The Oregon Legislature has passed a bill to significantly increase the renewable portfolio standard (RPS) for the state’s two largest utilities to 50% by 2040. S.B.1547-B, referred to as the Clean Electricity and Coal Transition plan, will also require the utilities to completely eliminate their use of coal power. At press time, the legislation has gone to Gov. Kate Brown, who is expected to sign the bill into law.

Investor-owned utilities Pacific Power and Portland General Electric (PGE), which together supply about 70% of the state’s electricity, collaborated with energy stakeholders, environmental groups and consumer advocates to help develop the legislation. S.B.1547-B includes language from H.B.4036, a bill the Oregon House of Representatives passed in February, and the final legislation aims to help address some lawmakers’ concerns.

The state’s RPS was established in 2007 and required Pacific Power and PGE to obtain 25% of their power from renewable resources by 2025. S.B.1547-B will hike their RPS requirements to 50% by 2040. (Notably, S.B.1547-B includes no changes to existing renewable standards for consumer-owned utilities, which have lower requirements.)

Jennifer Martin, partner at law firm Stoel Rives, says the new legislation is “one of the most aggressive RPS standards in the nation” and follows just behind the 50% by 2030 standards in New York and California, 75% by 2032 mandate in Vermont, and 100% by 2045 RPS in Hawaii.

Furthermore, S.B.1547-B will require Pacific Power and PGE to be coal-free by 2030. As with most comprehensive legislation, though, there is a minor catch: PGE is technically still allowed to keep its ownership in a small amount of coal-fired generation from a Montana facility until 2035.

According to a PGE-supplied overview of the legislation, S.B.1547-B maintains a measure to ensure that the new mandates will not lead to excessive increases in rates: “Customers of PGE and Pacific Power will continue to be protected by the state’s four percent incremental cost cap, which means that utilities are not required to add renewables to their portfolio if the incremental cost to customers is more than four percent higher than the cost of developing non-renewable resources.”

The summary adds that the legislation also includes a “safety valve” to allow the Oregon Public Utility Commission to suspend a utility’s RPS schedule if the mandate causes issues with grid reliability.

Jim Piro, PGE’s president and CEO, says the legislation takes “a sensible approach.”

“We were pleased to be part of a collaborative process that puts Oregon’s electricity sector on a path to achieve its state carbon reduction goals as we plan for Oregon’s energy future,” comments Piro in a press release.

“Maintaining the affordability and the reliability of the electric grid is very important to us,” adds Scott Bolton, Pacific Power’s vice president of external affairs. “Working through the legislative process with a diverse range of stakeholders, we have meaningfully advanced Oregon’s clean energy future in a way that is both workable and affordable.”

In a release, State Sen. Lee Beyer, D-Springfield, who carried the legislation, says the bill “strikes a good balance between phasing in clean energy sources for all of Oregon’s electricity supply while taking into account the needs of utilities and ratepayers.”
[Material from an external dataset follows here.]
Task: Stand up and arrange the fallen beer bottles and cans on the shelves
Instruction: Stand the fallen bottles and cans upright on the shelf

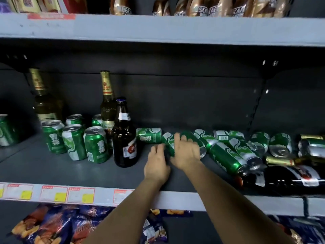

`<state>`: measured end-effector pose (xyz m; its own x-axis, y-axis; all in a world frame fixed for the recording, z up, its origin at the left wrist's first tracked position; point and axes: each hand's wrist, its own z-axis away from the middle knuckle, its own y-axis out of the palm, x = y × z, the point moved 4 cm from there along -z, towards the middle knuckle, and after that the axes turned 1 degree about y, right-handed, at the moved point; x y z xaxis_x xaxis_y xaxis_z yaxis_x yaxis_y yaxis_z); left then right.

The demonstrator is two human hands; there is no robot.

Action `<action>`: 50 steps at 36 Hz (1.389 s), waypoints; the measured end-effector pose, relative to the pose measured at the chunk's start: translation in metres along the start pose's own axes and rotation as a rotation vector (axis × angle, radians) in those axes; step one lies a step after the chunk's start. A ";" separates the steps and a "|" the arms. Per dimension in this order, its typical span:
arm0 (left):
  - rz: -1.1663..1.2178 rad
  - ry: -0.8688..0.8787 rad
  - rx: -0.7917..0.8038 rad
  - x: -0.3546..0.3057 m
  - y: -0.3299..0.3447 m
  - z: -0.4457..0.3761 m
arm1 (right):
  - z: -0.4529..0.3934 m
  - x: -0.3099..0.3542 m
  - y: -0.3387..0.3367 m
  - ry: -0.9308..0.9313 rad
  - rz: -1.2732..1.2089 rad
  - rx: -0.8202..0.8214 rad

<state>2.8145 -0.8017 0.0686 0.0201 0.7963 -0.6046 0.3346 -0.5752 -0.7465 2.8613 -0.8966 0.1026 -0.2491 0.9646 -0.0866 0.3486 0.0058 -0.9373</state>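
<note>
Several green beer cans lie on their sides across the middle and right of the grey shelf. My left hand grips the near end of one fallen green can. My right hand lies over the neighbouring fallen can, its fingers curled across the top. Another fallen can lies just behind my hands. To the left, several green cans and a brown bottle stand upright, with two gold-necked bottles behind them. A fallen brown bottle lies at the front right.
More fallen cans and a gold-necked bottle pile up at the right. The upper shelf board hangs low overhead, holding gold packages. Price labels line the shelf's front edge. Snack bags lie below.
</note>
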 end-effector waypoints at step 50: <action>-0.421 -0.350 -0.151 0.020 -0.004 -0.092 | -0.076 -0.019 -0.011 0.256 -0.595 -0.049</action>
<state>2.9002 -0.7661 0.0854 -0.4495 0.8267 -0.3385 0.3772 -0.1678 -0.9108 2.9304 -0.8947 0.1401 -0.1906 0.8253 0.5315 0.2598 0.5646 -0.7834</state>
In a statement provided by her office, Gov. Brown says, “The legislature has passed a bill that equips Oregon with a bold and progressive path toward the energy resource mix of the future. I am committed to policies that increase the availability of renewable energy and appreciate the efforts of a broad range of interests to come together to address issues around Oregonians’ investment in electricity produced by coal.”

However, some Senate Republicans are not pleased with the outcome. State Sen. Alan Olsen, R-Canby, claims “utilities will see costs grow up to four percent per year, which will be passed on to consumers in Oregon.”

“As energy prices increase, we will see the cost of electricity, groceries, and other goods and services increase, too,” says Olsen in a release. “We should be limiting the cost to ratepayers and adding the renewable energy we already have - hydroelectric power from our rivers - instead of passing an expensive mandate that only benefits out-of-state green energy special interests.”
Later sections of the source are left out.